▸ STORED DATA:
● ● ● ● ● ● ●

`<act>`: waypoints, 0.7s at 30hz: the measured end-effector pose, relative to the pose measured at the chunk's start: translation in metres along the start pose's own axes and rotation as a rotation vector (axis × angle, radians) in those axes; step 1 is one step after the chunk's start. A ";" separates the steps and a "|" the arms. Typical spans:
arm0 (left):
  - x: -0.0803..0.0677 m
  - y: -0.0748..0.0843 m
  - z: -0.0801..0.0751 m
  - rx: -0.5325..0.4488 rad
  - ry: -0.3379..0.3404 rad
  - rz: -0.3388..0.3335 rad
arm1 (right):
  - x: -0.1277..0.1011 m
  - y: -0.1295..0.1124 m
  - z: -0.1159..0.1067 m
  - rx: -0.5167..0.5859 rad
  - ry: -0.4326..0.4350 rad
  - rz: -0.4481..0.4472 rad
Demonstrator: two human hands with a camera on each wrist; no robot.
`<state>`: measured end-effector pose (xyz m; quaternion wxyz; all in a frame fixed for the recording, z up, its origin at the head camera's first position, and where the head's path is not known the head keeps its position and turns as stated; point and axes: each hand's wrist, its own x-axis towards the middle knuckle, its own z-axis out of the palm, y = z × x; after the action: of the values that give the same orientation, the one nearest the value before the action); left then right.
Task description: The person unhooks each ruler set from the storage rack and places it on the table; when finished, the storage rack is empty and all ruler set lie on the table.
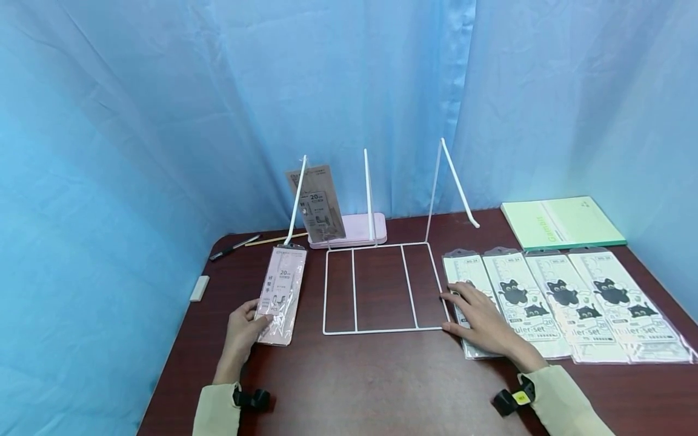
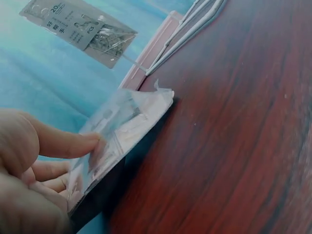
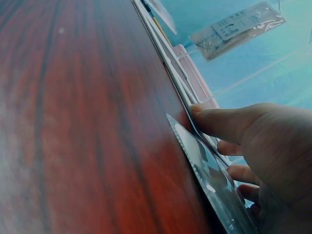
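Observation:
My left hand (image 1: 243,327) pinches the lower left edge of a pink packaged ruler set (image 1: 283,281), thumb on its clear front and fingers behind. The packet is raised off the table in the left wrist view (image 2: 124,126). Its top lies at the tip of the left hook (image 1: 296,203) of a white wire display rack (image 1: 382,331); I cannot tell whether the hook passes through the hole. A similar packet (image 1: 319,206) hangs farther back. My right hand (image 1: 477,321) rests at the rack's front right corner, thumb and fingertips touching the wire, partly over a white ruler-set packet (image 1: 463,266).
Several white cat-print ruler-set packets (image 1: 526,297) lie side by side on the right. A green notebook (image 1: 561,221) lies behind them. Behind the rack is a pink case (image 1: 354,227). A pen (image 1: 234,247) and a white eraser-like block (image 1: 199,288) lie left. Blue curtains surround the table.

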<state>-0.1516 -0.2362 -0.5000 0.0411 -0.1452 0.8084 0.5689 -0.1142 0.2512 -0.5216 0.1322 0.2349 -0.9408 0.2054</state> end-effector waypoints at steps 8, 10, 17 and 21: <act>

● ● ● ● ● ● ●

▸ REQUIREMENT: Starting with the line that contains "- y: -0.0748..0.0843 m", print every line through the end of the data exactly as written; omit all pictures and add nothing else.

▸ TASK RESPONSE:
  - y: -0.0748..0.0843 m
  - z: -0.0801..0.0751 m
  - rx: -0.5325..0.4488 rad
  - ry: -0.3379..0.3404 rad
  - rz: -0.3388..0.3335 rad
arm1 (right):
  - x: -0.1277..0.1011 m
  - y: -0.1295..0.1124 m
  - z: -0.1159..0.1067 m
  - rx: -0.5167..0.5859 rad
  - ry: -0.4326..0.4350 rad
  - rz: -0.4481..0.4472 rad
Demonstrator: two human hands with a camera on each wrist; no robot.
`<state>`: measured end-effector pose (xyz m; quaternion wxyz; all in a frame fixed for the recording, z up, its origin at the head camera's first position, and where the head's path is not known the head keeps its position and turns as stated; point and axes: each hand's wrist, its own x-axis towards the middle knuckle, its own z-axis out of the palm, y = z × x; after the action: of the values that give the same orientation, the one nearest the value before the action); left then right.
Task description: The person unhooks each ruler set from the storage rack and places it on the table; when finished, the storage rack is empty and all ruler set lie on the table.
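Observation:
My left hand (image 1: 243,327) pinches the lower left edge of a pink packaged ruler set (image 1: 283,281), thumb on its clear front and fingers behind. The packet is raised off the table in the left wrist view (image 2: 124,126). Its top lies at the tip of the left hook (image 1: 296,203) of a white wire display rack (image 1: 382,331); I cannot tell whether the hook passes through the hole. A similar packet (image 1: 319,206) hangs farther back. My right hand (image 1: 477,321) rests at the rack's front right corner, thumb and fingertips touching the wire, partly over a white ruler-set packet (image 1: 463,266).
Several white cat-print ruler-set packets (image 1: 526,297) lie side by side on the right. A green notebook (image 1: 561,221) lies behind them. Behind the rack is a pink case (image 1: 354,227). A pen (image 1: 234,247) and a white eraser-like block (image 1: 199,288) lie left. Blue curtains surround the table.
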
<state>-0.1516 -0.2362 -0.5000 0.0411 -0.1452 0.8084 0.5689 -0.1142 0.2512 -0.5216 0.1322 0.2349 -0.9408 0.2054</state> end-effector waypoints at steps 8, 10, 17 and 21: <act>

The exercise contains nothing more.